▸ **HOW TO COMPLETE THIS TASK**: Below are some records; print every one of them exactly.

^^^^^^^^^^^^^^^^

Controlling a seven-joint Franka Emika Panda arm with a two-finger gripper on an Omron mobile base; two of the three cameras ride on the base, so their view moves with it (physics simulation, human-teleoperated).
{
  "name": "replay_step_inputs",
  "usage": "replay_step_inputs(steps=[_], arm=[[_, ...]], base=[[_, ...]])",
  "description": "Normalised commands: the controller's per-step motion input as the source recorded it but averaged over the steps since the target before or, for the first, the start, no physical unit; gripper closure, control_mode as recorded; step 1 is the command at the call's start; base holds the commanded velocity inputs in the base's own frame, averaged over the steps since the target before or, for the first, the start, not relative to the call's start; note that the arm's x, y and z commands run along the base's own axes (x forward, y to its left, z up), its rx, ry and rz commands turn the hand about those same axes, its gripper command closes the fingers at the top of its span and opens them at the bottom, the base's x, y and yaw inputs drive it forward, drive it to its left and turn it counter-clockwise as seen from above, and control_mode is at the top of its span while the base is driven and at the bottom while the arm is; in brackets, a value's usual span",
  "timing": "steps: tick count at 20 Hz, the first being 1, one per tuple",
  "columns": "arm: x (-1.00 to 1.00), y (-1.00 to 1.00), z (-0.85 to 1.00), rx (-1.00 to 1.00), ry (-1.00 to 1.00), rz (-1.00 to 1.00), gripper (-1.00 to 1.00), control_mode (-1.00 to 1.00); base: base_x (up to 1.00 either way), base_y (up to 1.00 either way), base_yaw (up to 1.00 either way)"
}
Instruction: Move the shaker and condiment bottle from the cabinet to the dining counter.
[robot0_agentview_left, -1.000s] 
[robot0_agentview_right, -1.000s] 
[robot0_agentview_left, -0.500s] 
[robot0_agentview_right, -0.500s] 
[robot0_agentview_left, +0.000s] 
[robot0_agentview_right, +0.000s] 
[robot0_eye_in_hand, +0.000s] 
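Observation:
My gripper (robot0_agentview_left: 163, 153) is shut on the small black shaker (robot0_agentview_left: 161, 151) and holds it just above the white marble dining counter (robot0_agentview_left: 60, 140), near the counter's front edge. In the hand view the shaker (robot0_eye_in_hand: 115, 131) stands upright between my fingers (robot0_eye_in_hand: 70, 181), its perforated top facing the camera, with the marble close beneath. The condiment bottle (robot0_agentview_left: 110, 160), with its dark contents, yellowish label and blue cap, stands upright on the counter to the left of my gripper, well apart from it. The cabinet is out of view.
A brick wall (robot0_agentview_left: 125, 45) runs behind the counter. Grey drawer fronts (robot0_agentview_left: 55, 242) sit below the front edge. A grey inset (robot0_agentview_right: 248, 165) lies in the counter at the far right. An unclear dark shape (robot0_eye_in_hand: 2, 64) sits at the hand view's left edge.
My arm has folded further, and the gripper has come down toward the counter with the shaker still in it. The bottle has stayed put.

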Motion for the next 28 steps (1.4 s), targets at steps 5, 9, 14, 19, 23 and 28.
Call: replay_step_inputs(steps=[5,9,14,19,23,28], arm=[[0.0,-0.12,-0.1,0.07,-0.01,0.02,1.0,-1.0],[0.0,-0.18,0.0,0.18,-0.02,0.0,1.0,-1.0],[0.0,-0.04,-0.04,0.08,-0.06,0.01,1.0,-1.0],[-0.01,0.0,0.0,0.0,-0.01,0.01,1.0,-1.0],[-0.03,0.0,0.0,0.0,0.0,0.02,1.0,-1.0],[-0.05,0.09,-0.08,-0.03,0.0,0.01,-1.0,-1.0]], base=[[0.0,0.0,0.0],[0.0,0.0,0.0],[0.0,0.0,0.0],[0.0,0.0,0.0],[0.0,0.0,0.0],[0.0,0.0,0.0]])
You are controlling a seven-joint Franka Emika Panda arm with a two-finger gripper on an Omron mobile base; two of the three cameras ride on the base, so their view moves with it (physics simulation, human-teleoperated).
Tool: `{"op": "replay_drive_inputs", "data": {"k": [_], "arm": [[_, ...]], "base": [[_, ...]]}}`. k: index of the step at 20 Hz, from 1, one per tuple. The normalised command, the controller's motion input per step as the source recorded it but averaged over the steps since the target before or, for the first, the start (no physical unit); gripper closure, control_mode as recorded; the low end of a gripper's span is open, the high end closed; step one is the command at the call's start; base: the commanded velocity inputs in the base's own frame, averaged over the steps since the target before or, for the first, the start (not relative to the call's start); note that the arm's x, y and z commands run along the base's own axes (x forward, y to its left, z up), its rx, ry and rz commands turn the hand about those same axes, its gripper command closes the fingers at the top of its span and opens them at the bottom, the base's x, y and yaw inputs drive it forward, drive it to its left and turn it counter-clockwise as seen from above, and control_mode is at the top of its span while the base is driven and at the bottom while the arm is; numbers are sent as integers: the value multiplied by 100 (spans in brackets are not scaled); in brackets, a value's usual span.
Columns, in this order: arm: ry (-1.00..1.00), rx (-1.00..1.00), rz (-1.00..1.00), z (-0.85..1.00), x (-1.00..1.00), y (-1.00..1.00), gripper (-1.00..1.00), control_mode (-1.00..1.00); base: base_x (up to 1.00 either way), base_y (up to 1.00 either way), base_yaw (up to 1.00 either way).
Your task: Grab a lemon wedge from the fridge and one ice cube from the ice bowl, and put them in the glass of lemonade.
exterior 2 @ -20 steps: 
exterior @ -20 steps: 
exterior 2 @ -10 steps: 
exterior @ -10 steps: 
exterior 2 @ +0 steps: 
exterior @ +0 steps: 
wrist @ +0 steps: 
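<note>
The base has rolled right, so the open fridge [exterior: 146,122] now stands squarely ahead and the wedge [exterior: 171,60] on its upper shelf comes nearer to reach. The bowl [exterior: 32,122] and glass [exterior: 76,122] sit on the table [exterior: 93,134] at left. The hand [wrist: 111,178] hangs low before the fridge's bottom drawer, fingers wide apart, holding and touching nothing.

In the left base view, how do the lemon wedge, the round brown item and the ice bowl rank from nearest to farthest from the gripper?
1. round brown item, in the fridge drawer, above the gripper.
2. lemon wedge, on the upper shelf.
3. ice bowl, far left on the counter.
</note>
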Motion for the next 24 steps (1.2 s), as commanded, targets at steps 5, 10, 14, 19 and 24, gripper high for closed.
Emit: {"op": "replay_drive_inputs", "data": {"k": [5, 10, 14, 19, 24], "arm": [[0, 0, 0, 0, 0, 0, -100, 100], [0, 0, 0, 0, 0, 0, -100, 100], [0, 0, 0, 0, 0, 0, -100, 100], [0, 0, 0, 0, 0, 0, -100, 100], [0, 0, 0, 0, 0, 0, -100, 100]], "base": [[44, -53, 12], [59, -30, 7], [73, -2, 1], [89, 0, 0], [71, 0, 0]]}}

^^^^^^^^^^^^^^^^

▸ **SOLUTION TO THE EXERCISE**:
Controlling a seven-joint Franka Emika Panda arm with a two-finger gripper on an Omron mobile base; two of the three cameras ride on the base, so their view moves with it (physics simulation, human-teleoperated).
{
  "name": "replay_step_inputs",
  "usage": "replay_step_inputs(steps=[_], arm=[[_, ...]], base=[[_, ...]])",
  "description": "Normalised commands: the controller's per-step motion input as the source recorded it but averaged over the steps since the target before or, for the first, the start, no physical unit; gripper closure, control_mode as recorded; step 1 is the command at the call's start; base holds the commanded velocity inputs in the base's own frame, averaged over the steps since the target before or, for the first, the start, not relative to the call's start; note that the arm's x, y and z commands run along the base's own axes (x forward, y to its left, z up), its rx, ry and rz commands turn the hand about those same axes, its gripper command closes the fingers at the top of its span and opens them at the bottom, the base's x, y and yaw inputs drive it forward, drive it to its left and turn it counter-clockwise as seen from above, and control_mode is at the top of its span while the base is driven and at the bottom while the arm is; in brackets, a value's usual span",
  "timing": "steps: tick count at 20 Hz, the first being 1, one per tuple",
  "columns": "arm: x (-1.00 to 1.00), y (-1.00 to 1.00), z (-0.85 to 1.00), rx (-1.00 to 1.00), ry (-1.00 to 1.00), rz (-1.00 to 1.00), gripper (-1.00 to 1.00), control_mode (-1.00 to 1.00); base: base_x (up to 1.00 either way), base_y (up to 1.00 either way), base_yaw (up to 1.00 either way)"
}
Instruction: Move the shaker and condiment bottle from the cabinet to the dining counter.
[robot0_agentview_left, -1.000s] 
[robot0_agentview_right, -1.000s] 
[robot0_agentview_left, -0.500s] 
[robot0_agentview_right, -0.500s] 
[robot0_agentview_left, +0.000s] 
[robot0_agentview_right, +0.000s] 
[robot0_eye_in_hand, +0.000s] 
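Observation:
My gripper (robot0_agentview_left: 163, 153) is shut on the small black shaker (robot0_agentview_left: 161, 151) and holds it just above the white marble dining counter (robot0_agentview_left: 60, 140), near the counter's front edge. In the hand view the shaker (robot0_eye_in_hand: 115, 131) stands upright between my fingers (robot0_eye_in_hand: 70, 181), its perforated top facing the camera, with the marble close beneath. The condiment bottle (robot0_agentview_left: 110, 160), with its dark contents, yellowish label and blue cap, stands upright on the counter to the left of my gripper, well apart from it. The cabinet is out of view.
A brick wall (robot0_agentview_left: 125, 45) runs behind the counter. Grey drawer fronts (robot0_agentview_left: 55, 242) sit below the front edge. A grey inset (robot0_agentview_right: 248, 165) lies in the counter at the far right. An unclear dark shape (robot0_eye_in_hand: 2, 64) sits at the hand view's left edge.
My arm has folded further, and the gripper has come down toward the counter with the shaker still in it. The bottle has stayed put.
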
Motion for the next 28 steps (1.4 s), targets at steps 5, 9, 14, 19, 23 and 28.
Call: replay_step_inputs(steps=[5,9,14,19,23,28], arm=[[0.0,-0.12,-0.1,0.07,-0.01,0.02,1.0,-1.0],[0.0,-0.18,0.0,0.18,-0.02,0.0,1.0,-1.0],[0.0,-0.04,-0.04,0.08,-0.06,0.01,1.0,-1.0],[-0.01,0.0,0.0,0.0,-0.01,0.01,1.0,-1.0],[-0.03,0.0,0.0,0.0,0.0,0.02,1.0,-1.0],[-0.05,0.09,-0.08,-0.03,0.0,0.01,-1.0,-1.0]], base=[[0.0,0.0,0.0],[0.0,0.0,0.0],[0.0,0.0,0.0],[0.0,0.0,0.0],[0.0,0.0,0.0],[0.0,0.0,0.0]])
You are controlling a seven-joint Franka Emika Panda arm with a two-finger gripper on an Omron mobile base; two of the three cameras ride on the base, so their view moves with it (physics simulation, human-teleoperated).
Tool: `{"op": "replay_drive_inputs", "data": {"k": [_], "arm": [[_, ...]], "base": [[_, ...]]}}`. k: index of the step at 20 Hz, from 1, one per tuple. The normalised command, the controller's motion input per step as the source recorded it but averaged over the steps since the target before or, for the first, the start (no physical unit); gripper closure, control_mode as recorded; the low end of a gripper's span is open, the high end closed; step one is the command at the call's start; base: the commanded velocity inputs in the base's own frame, averaged over the steps since the target before or, for the first, the start (not relative to the call's start); note that the arm's x, y and z commands run along the base's own axes (x forward, y to its left, z up), its rx, ry and rz commands turn the hand about those same axes, its gripper command closes the fingers at the top of its span and opens them at the bottom, the base's x, y and yaw inputs drive it forward, drive it to its left and turn it counter-clockwise as seen from above, and control_mode is at the top of its span while the base is driven and at the bottom while the arm is; numbers are sent as integers: the value multiplied by 100 (spans in brackets are not scaled); in brackets, a value's usual span.
Columns, in this order: arm: ry (-1.00..1.00), rx (-1.00..1.00), rz (-1.00..1.00), z (-0.85..1.00), x (-1.00..1.00), y (-1.00..1.00), gripper (-1.00..1.00), control_mode (-1.00..1.00); base: base_x (up to 1.00 either way), base_y (up to 1.00 either way), base_yaw (up to 1.00 either way).
Your task: Grab a lemon wedge from the fridge and one ice cube from the ice bowl, and put them in the glass of lemonade.
exterior 2 @ -20 steps: 
exterior @ -20 steps: 
exterior 2 @ -10 steps: 
exterior @ -10 steps: 
exterior 2 @ +0 steps: 
exterior @ +0 steps: 
wrist @ +0 steps: 
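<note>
The base has rolled right, so the open fridge [exterior: 146,122] now stands squarely ahead and the wedge [exterior: 171,60] on its upper shelf comes nearer to reach. The bowl [exterior: 32,122] and glass [exterior: 76,122] sit on the table [exterior: 93,134] at left. The hand [wrist: 111,178] hangs low before the fridge's bottom drawer, fingers wide apart, holding and touching nothing.

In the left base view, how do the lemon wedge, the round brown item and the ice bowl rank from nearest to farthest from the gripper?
1. round brown item, in the fridge drawer, above the gripper.
2. lemon wedge, on the upper shelf.
3. ice bowl, far left on the counter.
</note>
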Motion for the next 24 steps (1.2 s), as commanded, targets at steps 5, 10, 14, 19 and 24, gripper high for closed.
Emit: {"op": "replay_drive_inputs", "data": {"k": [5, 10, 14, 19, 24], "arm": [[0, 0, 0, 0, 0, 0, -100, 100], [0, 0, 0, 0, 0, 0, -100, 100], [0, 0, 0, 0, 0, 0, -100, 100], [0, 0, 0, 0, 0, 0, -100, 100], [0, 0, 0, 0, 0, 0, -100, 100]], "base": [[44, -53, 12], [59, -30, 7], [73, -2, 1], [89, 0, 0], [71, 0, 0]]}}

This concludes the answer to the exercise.